A secondary screen was then performed. The selected 29 strains were treated with 1% lecithin-containing normal broth medium [1% (w / v) extract beef, 1% (w / v) bactopeptone, 1% (w / v) soy lecithin, 0.5% (w / v v) NaCl, 0.025% (w / v) antifoam SI, pH 7.2] The cells were cultured at 28 ° C. for 24 hours with shaking at 166 rpm in 100 mL. 20 μL of the culture supernatant obtained by centrifugation (18760 × g, 5 minutes) was added to lecithin emulsified agar plate [0.3% (w / v) soybean lecithin, 9 mM CaCl ₂ · 2H ₂ O, 2.73 mM sodium taurocholate, 47 mM. In a well provided in Tris-HCl buffer (pH 8.0), 1.5% (w / v) agar], the plate was incubated at 37 ° C. for 24 hours, and 19 strains that formed a cloudy halo around the well were selected.
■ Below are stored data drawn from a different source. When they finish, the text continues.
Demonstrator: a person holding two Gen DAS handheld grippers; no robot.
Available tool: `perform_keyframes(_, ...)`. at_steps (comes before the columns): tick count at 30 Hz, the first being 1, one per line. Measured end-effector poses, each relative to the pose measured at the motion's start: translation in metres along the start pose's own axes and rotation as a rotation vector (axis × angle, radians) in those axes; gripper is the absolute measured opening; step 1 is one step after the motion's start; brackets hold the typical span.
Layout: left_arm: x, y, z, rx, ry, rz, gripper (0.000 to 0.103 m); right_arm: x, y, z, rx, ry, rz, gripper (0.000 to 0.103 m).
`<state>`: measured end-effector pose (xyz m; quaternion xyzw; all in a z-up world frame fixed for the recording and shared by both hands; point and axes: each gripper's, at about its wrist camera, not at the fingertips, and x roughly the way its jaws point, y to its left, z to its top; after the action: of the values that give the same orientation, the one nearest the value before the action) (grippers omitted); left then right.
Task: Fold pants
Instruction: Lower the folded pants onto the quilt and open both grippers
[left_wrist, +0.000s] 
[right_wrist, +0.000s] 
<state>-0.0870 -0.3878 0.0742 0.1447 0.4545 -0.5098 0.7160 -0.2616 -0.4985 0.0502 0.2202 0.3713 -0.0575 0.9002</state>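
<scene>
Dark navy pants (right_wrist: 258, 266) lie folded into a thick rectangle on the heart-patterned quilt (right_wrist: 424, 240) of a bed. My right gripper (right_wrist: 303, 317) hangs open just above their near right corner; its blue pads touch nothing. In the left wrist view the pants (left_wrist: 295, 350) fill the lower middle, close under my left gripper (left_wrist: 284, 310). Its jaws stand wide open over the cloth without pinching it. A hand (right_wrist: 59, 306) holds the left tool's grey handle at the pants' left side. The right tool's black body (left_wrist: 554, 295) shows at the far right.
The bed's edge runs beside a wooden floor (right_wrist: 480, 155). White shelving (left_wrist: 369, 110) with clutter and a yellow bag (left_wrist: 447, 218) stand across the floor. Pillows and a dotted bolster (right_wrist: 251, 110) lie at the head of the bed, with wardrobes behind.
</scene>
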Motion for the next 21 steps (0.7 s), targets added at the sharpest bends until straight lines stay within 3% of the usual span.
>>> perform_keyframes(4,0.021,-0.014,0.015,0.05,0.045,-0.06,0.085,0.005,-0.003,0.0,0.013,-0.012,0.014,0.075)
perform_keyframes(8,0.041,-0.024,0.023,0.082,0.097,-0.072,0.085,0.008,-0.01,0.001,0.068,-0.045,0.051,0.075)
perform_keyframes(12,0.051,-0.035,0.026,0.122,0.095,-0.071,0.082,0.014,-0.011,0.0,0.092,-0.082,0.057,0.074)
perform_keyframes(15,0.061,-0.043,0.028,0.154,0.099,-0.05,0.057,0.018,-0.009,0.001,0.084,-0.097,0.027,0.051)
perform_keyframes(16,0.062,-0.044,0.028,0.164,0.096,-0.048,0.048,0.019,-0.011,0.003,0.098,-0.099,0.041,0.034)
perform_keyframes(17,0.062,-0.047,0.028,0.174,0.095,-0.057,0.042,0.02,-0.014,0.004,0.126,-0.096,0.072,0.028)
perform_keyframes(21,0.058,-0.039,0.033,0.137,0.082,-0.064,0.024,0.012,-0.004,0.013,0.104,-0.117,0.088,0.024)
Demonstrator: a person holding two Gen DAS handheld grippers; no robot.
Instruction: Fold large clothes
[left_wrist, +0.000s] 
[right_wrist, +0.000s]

Furthermore, the tertiary screening was performed for 19 strains as follows. The selected 19 strains were cultured in 100 mL of a normal bouillon medium containing 1% lecithin for 24 hours at 28 ° C. with shaking at 166 rpm, and then a culture supernatant was obtained by centrifugation (18760 × g, 5 minutes). . 30 μL of culture supernatant of each strain, 300 μL of enzyme reaction solution containing 0.2% (w / v) PC, 9 mM CaCl ₂ · 2H ₂ O, 2.34 mM sodium deoxycholate, 41 mM Tris-HCl buffer (pH 8.0) And incubated at 37 ° C. for 30 minutes. The reaction was heated at 100 ° C. for 5 minutes to stop the reaction, and then an equal volume of chloroform / methanol (2: 1, v / v) was added and shaken vigorously for 1 minute. After centrifugation at 17860 × g for 5 minutes at 4 ° C., the chloroform layer was subjected to thin layer chromatography (TLC) using petroleum ether / diethyl ether / acetic acid (7: 3: 0.025, v / v) as a developing solvent. went. The product 1,2-diacylglyceride (hereinafter referred to as 1,2-DG) was detected by iodine vapor. On the other hand, TLC using n-butanol / ethanol / acetic acid / water (8: 2: 1: 3, v / v) as a developing solvent was performed on the dried concentrate of the reaction solution, and another product, phosphorylcholine, was obtained. Detection was performed. Thus, as a result of examining the presence or absence of the production | generation of 1, 2-DG and phosphorylcholine, it turned out that 1 strain | stump | stock called KS3.2 is producing PLC out of a microbial cell.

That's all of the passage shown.